Friday, May 18, 2012

Analysis: Exercise with a weight control diet for those who are pregnant is healthy for both baby and mom-to-be., though may or may-not produce better clinical outcomes.

Weight-Control Diet for Mom Builds a Better Baby


The analysis of randomized trials conducted among more than 7,000 women showed that a calorie-restricted healthy diet limited gestational weight gain by a mean difference of -3.84 kg, or about 8.4 lbs. (95% CI 11.5 lbs. to 5.4 lbs., P<0.001) compared with other interventions, and improved pregnancy outcomes for mother and baby, the researchers wrote online in BMJ. 

Although adhering to a diet produced the biggest benefits, any of the interventions limited excess weight gain during pregnancy by -1.42 kg, around 3.1 lbs. (95% CI 2 lbs. to 4.1 lbs., P<0.001) compared with controls, wrote Shakila Thangaratinam, PhD, MRCOG, of the University of London, and co-authors.

One explanation for the effectiveness of diet could be that "interventions with one main component like diet may be delivered to a higher standard compared to the mixed group (and) the simplicity and perceived safety of diet than other methods," Thangaratinam wrote in an email to MedPage Today.

Noting that obesity during early childhood can persist into adulthood, and that prenatal visits are an ideal time to motivate expectant mothers to make lifestyle changes to improve outcomes for themselves and their babies, the authors decided to investigate which weight management interventions were the most effective and safe during pregnancy.

Retaining postpartum weight is also associated with adverse health outcomes in later pregnancies, Thangaratinam noted in her interview.

To collect relevant studies, the team conducted a literature search of databases (including Medline and the Cochrane Database of Systematic Reviews) and ranked the outcomes, primarily weight changes in the mother and baby.

They selected 44 relevant, randomized controlled clinical trials conducted among 7,278 women in institutions in the U.K., Poland, the Netherlands, and Switzerland, including women with gestational diabetes.

The trials involved three interventions: diet, physical activity, and a mixed approach that may have included behavioral counseling.

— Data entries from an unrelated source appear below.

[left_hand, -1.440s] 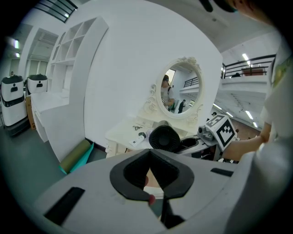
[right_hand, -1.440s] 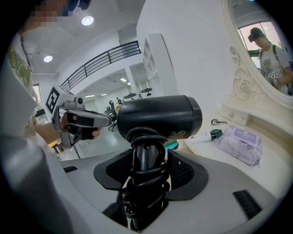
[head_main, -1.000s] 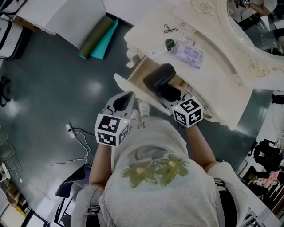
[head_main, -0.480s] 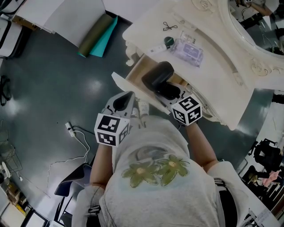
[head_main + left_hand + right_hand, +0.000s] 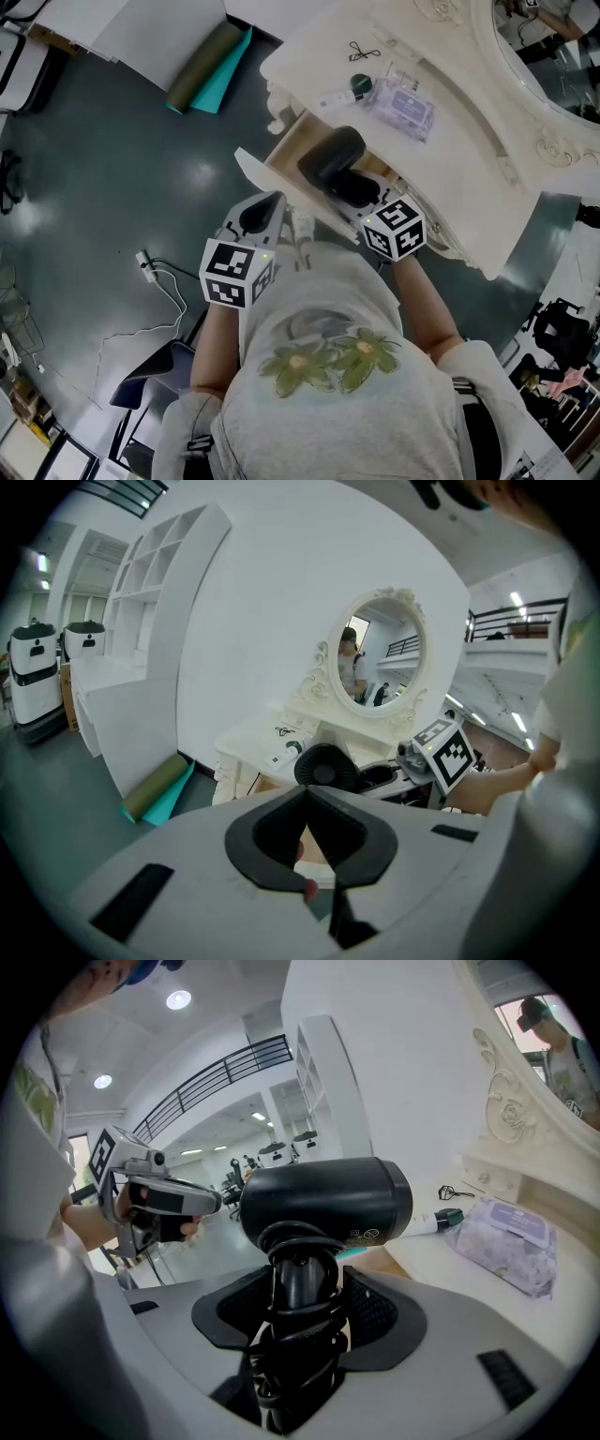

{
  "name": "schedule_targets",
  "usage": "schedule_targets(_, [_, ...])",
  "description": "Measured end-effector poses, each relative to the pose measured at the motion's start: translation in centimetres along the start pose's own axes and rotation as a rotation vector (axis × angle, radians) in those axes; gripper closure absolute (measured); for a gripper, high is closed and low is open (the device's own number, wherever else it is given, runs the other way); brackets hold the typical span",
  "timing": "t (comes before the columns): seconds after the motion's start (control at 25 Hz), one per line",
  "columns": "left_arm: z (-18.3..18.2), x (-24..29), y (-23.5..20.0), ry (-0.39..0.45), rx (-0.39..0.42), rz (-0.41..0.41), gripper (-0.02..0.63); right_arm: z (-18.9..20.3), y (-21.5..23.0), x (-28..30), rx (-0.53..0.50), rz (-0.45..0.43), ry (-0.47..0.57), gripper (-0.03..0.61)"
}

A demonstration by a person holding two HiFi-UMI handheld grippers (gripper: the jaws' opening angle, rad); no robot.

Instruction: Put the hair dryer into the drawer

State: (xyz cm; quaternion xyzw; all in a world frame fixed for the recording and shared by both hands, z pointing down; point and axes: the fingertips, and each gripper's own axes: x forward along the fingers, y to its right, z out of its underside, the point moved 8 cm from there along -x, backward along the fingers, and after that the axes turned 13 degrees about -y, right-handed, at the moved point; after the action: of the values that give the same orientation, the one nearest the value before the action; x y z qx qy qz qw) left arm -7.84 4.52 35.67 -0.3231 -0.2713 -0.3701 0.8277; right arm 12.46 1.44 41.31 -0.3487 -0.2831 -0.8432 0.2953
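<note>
A black hair dryer [image 5: 330,157] hangs over the open drawer [image 5: 292,148] of the white dressing table [image 5: 469,178]. My right gripper [image 5: 360,194] is shut on its handle, which has the cord wound round it [image 5: 298,1309]. The dryer's barrel [image 5: 328,1199] lies crosswise above the jaws. My left gripper [image 5: 257,216] is shut and holds nothing, just off the drawer's white front [image 5: 255,175]. In the left gripper view, the dryer's round rear grille [image 5: 325,767] shows beyond the closed tips.
On the tabletop lie an eyelash curler [image 5: 359,52], a white tube with a dark cap [image 5: 344,96] and a pack of wipes [image 5: 405,109]. An oval mirror [image 5: 548,56] stands behind. A rolled green mat [image 5: 202,67] and a white cable [image 5: 155,281] lie on the floor.
The right gripper has carried the hair dryer slightly left, further over the open drawer. The left gripper has stayed where it was.
</note>
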Motion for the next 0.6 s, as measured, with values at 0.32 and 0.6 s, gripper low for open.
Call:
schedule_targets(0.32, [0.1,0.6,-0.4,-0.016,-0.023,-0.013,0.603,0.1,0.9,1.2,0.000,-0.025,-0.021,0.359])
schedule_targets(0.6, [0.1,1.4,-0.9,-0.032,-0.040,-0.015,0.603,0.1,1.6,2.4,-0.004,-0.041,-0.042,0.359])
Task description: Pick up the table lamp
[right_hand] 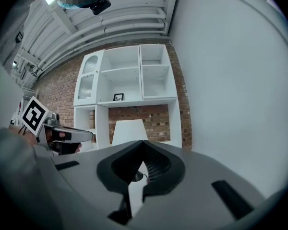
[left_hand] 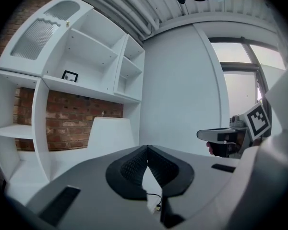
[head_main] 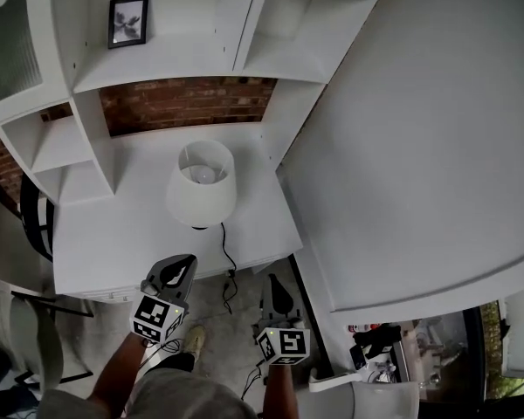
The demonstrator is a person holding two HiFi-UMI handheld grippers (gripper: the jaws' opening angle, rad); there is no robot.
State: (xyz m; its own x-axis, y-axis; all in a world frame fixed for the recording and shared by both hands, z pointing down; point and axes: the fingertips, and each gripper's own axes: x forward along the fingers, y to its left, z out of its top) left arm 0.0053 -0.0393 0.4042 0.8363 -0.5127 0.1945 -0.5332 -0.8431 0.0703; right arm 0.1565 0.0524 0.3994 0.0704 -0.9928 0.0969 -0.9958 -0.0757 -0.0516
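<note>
The table lamp [head_main: 201, 186] has a white cone shade and stands on the white desk [head_main: 113, 243], with its bulb visible from above. Its black cord [head_main: 226, 256] runs over the desk's front edge. My left gripper [head_main: 185, 263] is shut and empty, at the desk's front edge, short of the lamp. My right gripper [head_main: 275, 280] is shut and empty too, lower right and off the desk. The left gripper view shows the shade [left_hand: 110, 133] ahead beyond the shut left gripper [left_hand: 147, 147]. The right gripper view has the shade [right_hand: 128, 131] past the closed right gripper [right_hand: 144, 143].
A white shelf unit [head_main: 166, 59] with a small framed picture [head_main: 127, 21] rises behind the desk, against a brick wall [head_main: 183, 103]. A large white wall panel [head_main: 419, 147] stands close on the right. A dark chair [head_main: 35, 216] is at the desk's left end.
</note>
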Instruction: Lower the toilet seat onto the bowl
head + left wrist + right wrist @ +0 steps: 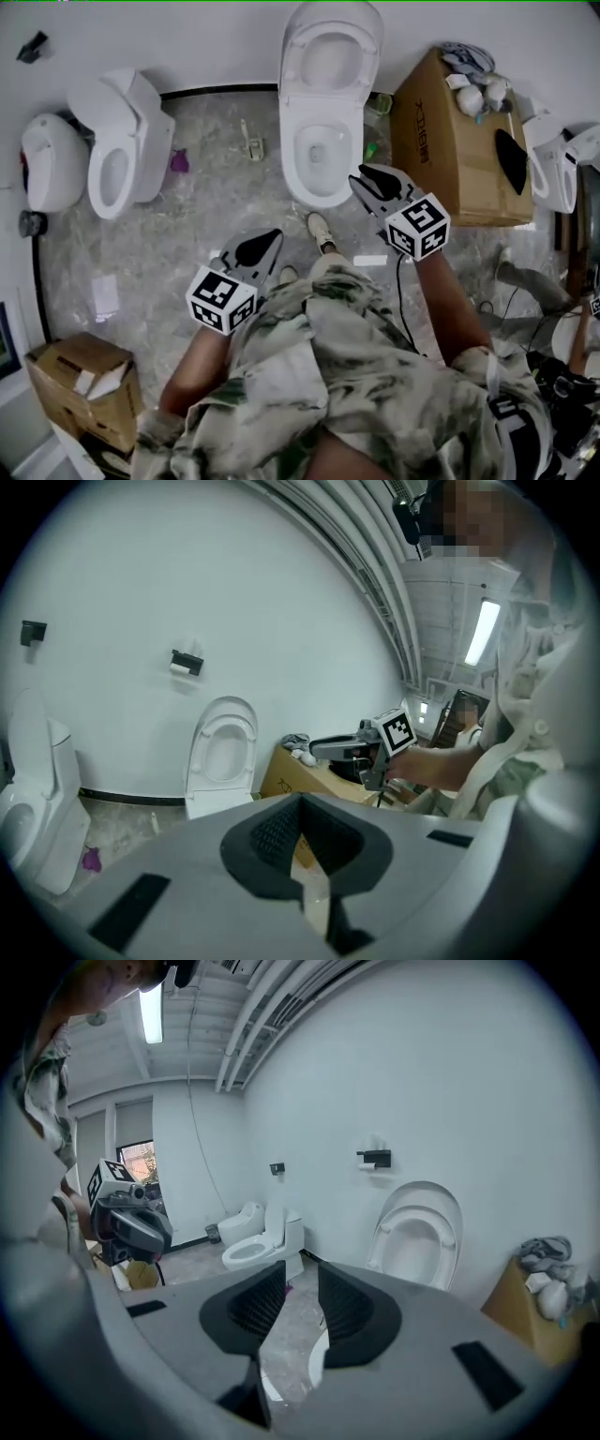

Overall, there was a reduction in preeclampsia by 26% (RR 0.74, 95% CI 0.60 to 0.92; P=0.006). Trends towards reduction in gestational diabetes, gestational hypertension, and preterm delivery were deemed not significant.

Only the dietary intervention produced a 33% reduced risk of preeclampsia (RR 0.67, 95% CI 0.53 to 0.85; P<0.001) and a 61% reduced risk of gestational diabetes (RR 0.39, 95% CI 0.23 to 0.69; P=0.001). It also produced nonsignificant reductions in gestational hypertension (RR 0.30, 95% CI 0.10 to 0.88; P=0.03) and preterm delivery (RR 0.68, 95% CI 0.48 to 0.96; P=0.03).

Among women with gestational diabetes, "although a positive benefit was reported for preeclampsia and gestational hypertension, the quality of evidence for these measures was rated as low or very low," noted Lucilla Poston, PhD, of St. Thomas Hospital in London, in an accompanying editorial.

There were no differences in these outcomes with physical activity alone and the mixed approach intervention compared with controls.

Poston disagreed with the authors' conclusion that diet and exercise interventions improved pregnancy outcomes. "This excellent review does not show with any degree of certainty that interventions in pregnancy have been shown to improve clinical outcomes, especially reducing high birth weight, which is one of the most important problems," she commented in an email interview with MedPage Today.

In fact, compared with controls, there was a nonsignificant reduction (mean difference -50 g or 1.76 oz, 95% CI 100g or 5.5 oz to 0 g) in birth weights.

As for safety to the baby, 15 of the trials (involving 3,905 newborns) showed trends towards reductions in intrauterine death, birth trauma, and hyperbilirubinemia. The overall risk of shoulder dystocia during birth was reduced by 61% with all interventions compared with the control group. There were no differences between the groups for respiratory distress syndrome or admission to a neonatal intensive care unit.

It would be premature to change guidelines for weight gain in pregnancy based on this analysis, said Poston in her interview.

"Some of the studies were small and of low quality. The authors did not include evidence for an effect on postpartum weight retention (presumably through lack of adequate data), which has been shown to be robustly associated with excessive gestational weight gain," Poston wrote in her BMJ editorial.

Limitations of this analysis included lack of data on risk factors such as age, ethnicity, and socioeconomic status.

This study was funded by the National Institute for Health Research Health Technology Assessment U.K. program.
The authors declared that they had no competing interests.